Why not just store your passwords in an zip and give it a strong password?
I feel like none of these password managers can be trusted to not be compromised.
Wouldn't it be safer to just keep a zip on a usb key or two?
Password Managers
can you trust the zip you just made?
WRITE YOUR OWN
I agree with you. I use a plain text file that I encrypt with gpg. This way is simple, secure, and works everywhere my gpg key goes without the need to install extra software.
This is what pass does.
what about masterpass? seems pretty safe to me
No, pass stores whatever plain texts you want as PGP encrypted files, which is far better than OP's silly idea of zipping shit just so you can password it, it's also way simpler to use.
is something wrong with keepassx2?
Yes. If you got malware, it would know where to look for password, read them from memory if keypass software is running
But if you store in zipped text, how would malware know that there are passwords there? And not just random text?
If a malware can be designed to recognize Keepass, it can also be designed to recognize Pass.
If you zip a text file the text file is on the harddrive and can be recovered unless overwritten which is fuck unlikely on a 200GiB SSD and nearly impossible on a 2tB HDD. So packing them in a zip file and deleting the txt is the same as storing them unencrypted with the difference that a 10 year old woin't find it. Password managers suck:
1. pw has a known path
2. encryption is questionable
3. pw manager has to be trustworthy
If you want to store your passwords on a computer use a truecrypt container.

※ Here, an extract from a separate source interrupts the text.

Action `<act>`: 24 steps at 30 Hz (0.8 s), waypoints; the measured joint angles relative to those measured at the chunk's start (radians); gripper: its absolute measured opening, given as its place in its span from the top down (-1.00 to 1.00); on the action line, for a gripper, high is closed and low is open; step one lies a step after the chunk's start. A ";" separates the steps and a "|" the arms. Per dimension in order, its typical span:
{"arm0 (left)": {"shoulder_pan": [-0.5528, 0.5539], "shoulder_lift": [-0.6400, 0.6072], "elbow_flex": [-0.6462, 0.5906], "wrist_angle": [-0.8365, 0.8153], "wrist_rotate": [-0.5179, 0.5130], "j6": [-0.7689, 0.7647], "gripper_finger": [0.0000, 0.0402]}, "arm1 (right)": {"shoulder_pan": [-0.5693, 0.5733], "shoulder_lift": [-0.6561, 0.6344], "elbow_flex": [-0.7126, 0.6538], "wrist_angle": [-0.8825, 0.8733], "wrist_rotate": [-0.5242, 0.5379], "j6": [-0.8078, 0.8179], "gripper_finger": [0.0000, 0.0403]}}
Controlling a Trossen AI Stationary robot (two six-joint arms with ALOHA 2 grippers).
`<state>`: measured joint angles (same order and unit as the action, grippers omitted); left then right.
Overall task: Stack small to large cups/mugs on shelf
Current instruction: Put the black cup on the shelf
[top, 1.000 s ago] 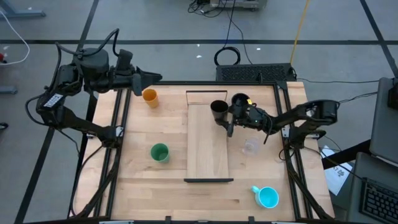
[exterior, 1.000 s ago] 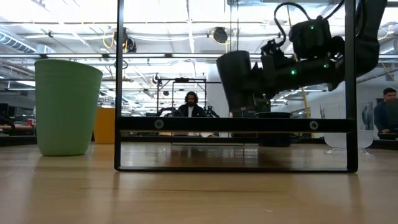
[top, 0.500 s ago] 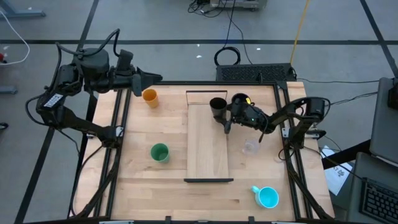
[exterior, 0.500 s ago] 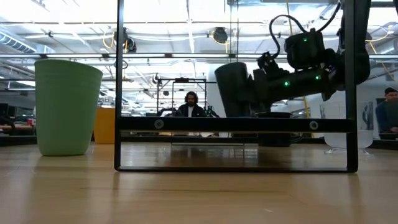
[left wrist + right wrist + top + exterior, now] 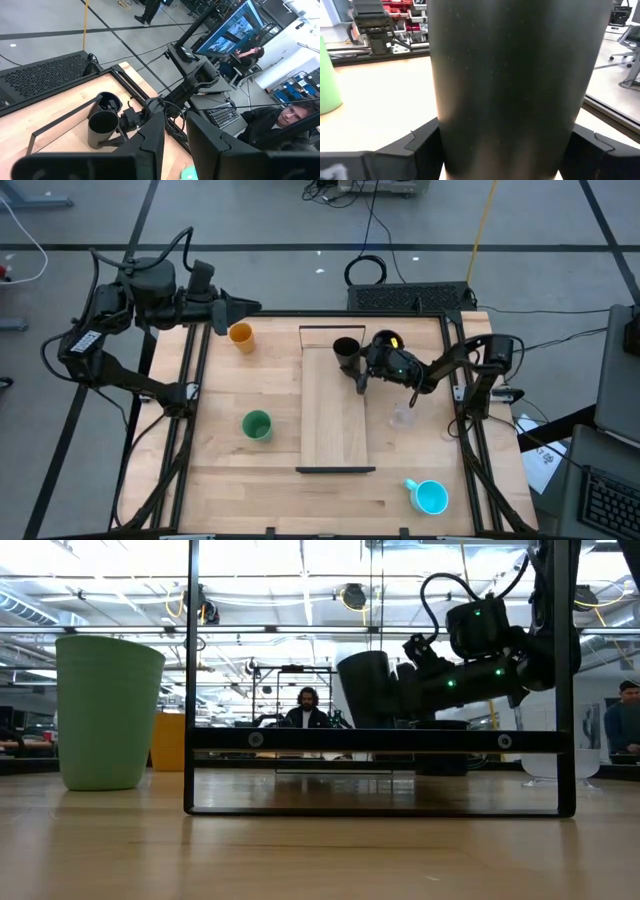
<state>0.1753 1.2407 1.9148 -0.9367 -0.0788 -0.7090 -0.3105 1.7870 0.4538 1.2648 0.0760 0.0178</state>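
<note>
The tall black cup is in my right gripper over the far end of the shelf, next to the dark mug. In the low view the cup leans a little, and the shelf's end strip hides its base. The orange cup stands at the far left, just below my left gripper, which is open by a narrow gap. The green cup is left of the shelf, the clear cup right of it, and the blue mug near right. My right gripper pinches the tall black cup's side wall between its two fingers, one on each side. It comes level from the table's right. The cup is nearly upright with a slight lean; whether its base touches the shelf I cannot tell.
Dark frame rails run along the table's left and right sides. A keyboard tray lies beyond the far edge. The shelf's middle and near part are bare wood. People sit in the room behind the table.
My right gripper has carried the black cup down and a little toward the table's far left, closer to the shelf's far end. The right arm's elbow has swung in toward the table. The left arm has kept still.
</note>
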 joint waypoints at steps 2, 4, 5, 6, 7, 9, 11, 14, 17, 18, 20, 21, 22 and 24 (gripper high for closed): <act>0.000 0.000 0.000 0.000 0.001 0.000 0.60 | -0.011 0.000 0.001 -0.013 0.001 0.005 -0.41; 0.000 0.000 0.000 0.000 0.001 0.000 0.60 | -0.021 -0.001 0.002 -0.021 0.000 0.008 -0.41; 0.000 0.000 0.000 0.000 0.001 0.000 0.59 | -0.024 -0.001 0.002 -0.023 0.000 0.008 -0.41; 0.000 0.000 0.000 0.000 0.002 0.000 0.60 | -0.027 -0.001 0.002 -0.023 0.000 0.007 -0.41; 0.000 0.000 0.000 0.000 0.002 -0.001 0.60 | -0.029 -0.001 0.002 -0.021 0.000 0.006 -0.41; 0.000 0.000 0.000 0.000 0.002 -0.003 0.59 | -0.031 -0.001 0.002 -0.017 0.001 0.008 -0.41; -0.005 0.000 0.000 0.000 0.002 -0.005 0.60 | -0.031 -0.001 0.002 -0.015 0.002 0.022 -0.43; -0.013 0.000 0.000 0.000 0.002 -0.006 0.59 | -0.031 -0.001 0.002 -0.014 0.002 0.052 -0.51; -0.014 0.000 0.000 0.000 0.003 -0.007 0.60 | -0.030 -0.002 0.003 -0.018 0.006 0.068 -0.59; -0.014 0.000 0.000 0.000 0.003 -0.007 0.60 | -0.030 -0.002 0.003 -0.021 0.006 0.063 -0.61; -0.014 0.000 0.000 0.000 0.002 -0.007 0.60 | -0.028 -0.002 0.003 -0.024 0.007 0.048 -0.62; -0.014 0.000 0.000 0.000 0.002 -0.006 0.60 | -0.026 -0.002 0.002 -0.026 0.007 0.049 -0.63; -0.014 0.000 0.000 0.000 0.002 -0.004 0.60 | -0.022 -0.002 0.002 -0.027 0.008 0.048 -0.63; -0.014 0.000 0.000 0.000 0.002 -0.004 0.60 | -0.013 -0.001 0.002 -0.028 0.008 0.053 -0.63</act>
<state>0.1612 1.2407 1.9148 -0.9371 -0.0765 -0.7132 -0.3235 1.7863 0.4554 1.2367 0.0837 0.0704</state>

1. Create a truecrypt volume.
2. Create a text file (any or no extension) in it
3. DON'T USE NOTEPAD++ OR DISABLE THE BACKUP FUNCTIONS OTHERWISE THE TXT WILL BE BACKUPED IN APPDATA (((UNENCRYPTED)))!
Because a password manager is more comfy than a ZIP file.
Nah, just a password manager that doesn't store passwords.
*A PLAIN TEXT FILE NOT SOME FUCKING DOCUMENT
I must be missing some subtle ironic humor here.
www.passwordstore.org/
I used to use pass back in its early days when it wasn't yet in the Gentoo repos. I actually wrote a patch to make it work with gpg1 because Gentoo is retarded and doesn't let you install gpg1 and gpg2 on the same system, but never shared it with anybody. I decided it was less work to manipulate the files by hand than to maintain the patch. Most operations need almost exactly the same amount of command input, anyway.
No.
Using factorization-based encryption schemes for password stores is future proof for probably another decade (despite NSA already discouraging use of Suite B in favour of anti-Shor/anti-quantum encryption), but most current symmetric crypto will last far longer than that.
It'd be more reasonable for pass to utilize standard symmetric crypto.
Encryptr.
kek.
I just remember my passwords. I've never got hacked.
Password managers are trying to solve a problem that doesn't exist.
Why use pass, rather than a single .txt file encrypted/decrypted on demand by GPG?
Pass seems a little more complex.
Redpill me, /tech
Why shouldn't I just use Firefox to store my passwords?
It's not easy to recover the password that you've entered.
Unless you have some way to transfer your Firefox profile (Firefox Sync), even starting a brand new profile on the very same computer means you will lose your passwords.